31.ふらり立ち寄り、旬を喰らう。これが栄寿司の醍醐味だ。

栄寿司

 京成立石の駅を降り右に折れると大きなアーケード街と並んで小じんまりした仲見世商店街が目に入る。いろんなお惣菜屋さんが立ち並ぶ中、角地に二つの暖簾が揺れる寿司屋が在る。先代が昭和16年に向島で創業し、昭和33年現在の場所に店を構えた「栄寿司」だ。
 開店当時から立ち食い専門店として開業し、昭和46年まで一貫十円を貫いた庶民の寿司屋である。その後、高度成長と共に少しずつ値段も変わったが、今は100円、200円、300円の設定で続けている。
 カウンターのみの付け台は、入って左側に二代目のご主人保坂さんが立ち、右側には娘さんの旦那さんの若き木村さんが立つ。ボードに書かれた本日のオススメも100円から200円の中で、選りすぐりのネタを用意している。

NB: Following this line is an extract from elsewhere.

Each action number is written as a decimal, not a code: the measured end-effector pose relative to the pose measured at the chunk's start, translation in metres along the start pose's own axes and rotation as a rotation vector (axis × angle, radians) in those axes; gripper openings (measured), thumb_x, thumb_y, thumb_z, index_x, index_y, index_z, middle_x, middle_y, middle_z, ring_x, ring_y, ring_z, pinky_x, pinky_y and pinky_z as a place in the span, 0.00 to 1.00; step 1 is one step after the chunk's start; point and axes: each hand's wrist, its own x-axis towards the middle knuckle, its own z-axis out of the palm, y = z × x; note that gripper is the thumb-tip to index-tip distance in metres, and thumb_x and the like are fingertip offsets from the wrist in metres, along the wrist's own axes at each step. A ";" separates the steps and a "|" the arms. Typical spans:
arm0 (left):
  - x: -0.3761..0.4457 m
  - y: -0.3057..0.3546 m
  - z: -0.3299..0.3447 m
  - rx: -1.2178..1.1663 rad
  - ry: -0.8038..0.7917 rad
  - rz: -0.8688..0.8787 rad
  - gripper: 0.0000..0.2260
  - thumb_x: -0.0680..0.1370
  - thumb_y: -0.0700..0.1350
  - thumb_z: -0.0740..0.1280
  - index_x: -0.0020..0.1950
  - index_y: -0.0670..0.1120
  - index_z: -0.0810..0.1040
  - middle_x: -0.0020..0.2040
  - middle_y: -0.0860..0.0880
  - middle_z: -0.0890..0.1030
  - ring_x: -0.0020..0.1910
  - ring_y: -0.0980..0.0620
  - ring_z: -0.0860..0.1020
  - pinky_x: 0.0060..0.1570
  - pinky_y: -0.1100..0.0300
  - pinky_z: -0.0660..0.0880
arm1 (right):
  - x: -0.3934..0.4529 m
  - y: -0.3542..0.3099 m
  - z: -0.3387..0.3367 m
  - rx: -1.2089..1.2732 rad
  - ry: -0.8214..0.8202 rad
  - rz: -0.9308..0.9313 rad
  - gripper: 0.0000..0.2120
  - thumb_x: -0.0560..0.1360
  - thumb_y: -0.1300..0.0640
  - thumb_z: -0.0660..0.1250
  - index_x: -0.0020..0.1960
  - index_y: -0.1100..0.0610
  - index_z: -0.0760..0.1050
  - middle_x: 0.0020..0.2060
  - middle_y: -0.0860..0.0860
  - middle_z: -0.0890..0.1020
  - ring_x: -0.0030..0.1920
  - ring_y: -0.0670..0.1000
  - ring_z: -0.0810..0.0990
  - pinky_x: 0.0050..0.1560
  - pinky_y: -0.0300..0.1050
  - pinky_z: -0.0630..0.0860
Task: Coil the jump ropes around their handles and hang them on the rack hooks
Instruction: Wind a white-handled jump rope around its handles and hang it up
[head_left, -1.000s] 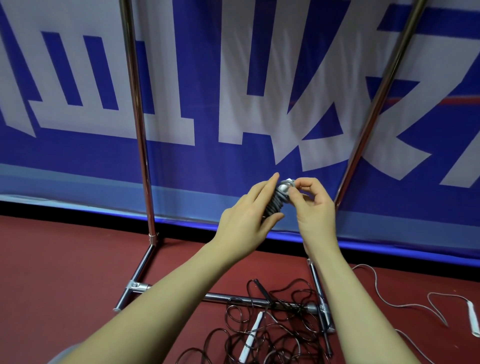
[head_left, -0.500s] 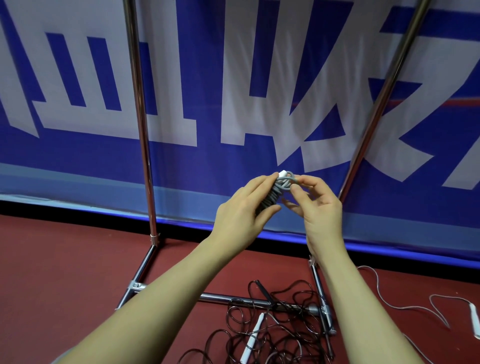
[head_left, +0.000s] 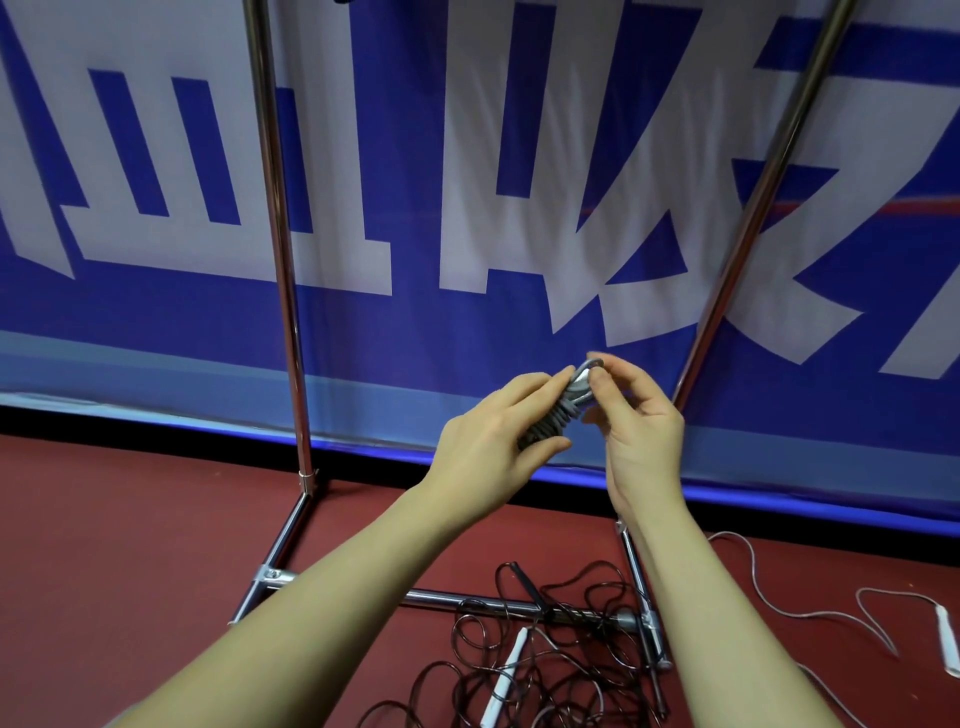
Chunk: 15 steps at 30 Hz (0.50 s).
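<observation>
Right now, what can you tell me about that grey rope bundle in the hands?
The grey jump rope is wound in tight coils round its handles, making a small tilted bundle held up before the blue banner. The left hand grips its lower part; the right hand pinches a loop at the top.

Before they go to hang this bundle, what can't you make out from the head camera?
- Rack hooks: cut off by the top edge; only the rack poles show.
- Grey coiled rope: lower end hidden by the left hand.
- Loose end: covered by the right hand fingers.
- White rope: one handle cut by the right edge.
</observation>
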 end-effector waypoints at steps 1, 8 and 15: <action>-0.001 -0.001 0.002 0.022 0.029 0.014 0.28 0.77 0.52 0.67 0.76 0.58 0.62 0.66 0.60 0.70 0.57 0.57 0.73 0.40 0.54 0.77 | 0.000 0.001 0.001 0.011 -0.007 0.016 0.08 0.76 0.63 0.68 0.52 0.53 0.81 0.41 0.52 0.81 0.39 0.47 0.78 0.41 0.42 0.76; 0.001 -0.006 0.009 0.166 0.129 0.089 0.25 0.77 0.54 0.60 0.75 0.57 0.62 0.63 0.58 0.71 0.51 0.52 0.77 0.28 0.53 0.77 | 0.001 0.002 0.000 0.017 -0.005 0.141 0.02 0.76 0.62 0.68 0.46 0.61 0.78 0.39 0.54 0.83 0.40 0.49 0.82 0.40 0.40 0.77; 0.002 -0.006 0.009 0.191 0.107 0.086 0.28 0.77 0.53 0.63 0.75 0.60 0.57 0.64 0.59 0.69 0.49 0.51 0.77 0.27 0.54 0.76 | 0.009 -0.002 -0.010 -0.073 -0.143 0.213 0.04 0.76 0.60 0.67 0.45 0.57 0.81 0.41 0.53 0.81 0.40 0.49 0.72 0.40 0.40 0.69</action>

秋から冬にかけては、広島産の生牡蛎を握ってくれる。また、早目に行けば、白子やあん肝、それにつぶ貝の肝の握りがすこぶる美味い。お馴染みさんは開口一番「白子とあん肝あるっ?」って云う程、人気がある。300円の生ウニは美味いがここに来ると何故か贅沢をした気になってしまうのが可笑しい。どれもネタが新鮮で美味いが、江戸前の煮帆立、煮穴子、煮烏賊などが素晴らしく美味い。特に煮蛤は柔らかく、ツメの具合も程よく馴染んで良い。
 ご飯も大きめに握るので、結構腹一杯になる。ここは二人で来るか、三人で三貫ずつ握ってもらうと色々と味わえるのでオススメだ。ビールの小瓶で何貫か握ってもらって、さっと帰る。これが立ち食いの醍醐味なのだ。
 先代が目指したのは、江戸前の寿司を毎日好きなだけ気軽に食べに来られる店、そして独り立ちする寿司職人の修行の場となる店がモットーだったと聞く。ここで修行をして独立した店も京成線沿線に幾つかあるそうだ。
 昼時の開店と同時に店はいつも一杯で在る。文庫本でも持って外でのんびり並んでいれば、すぐにでも美味い下町の寿司が味わえるのだ。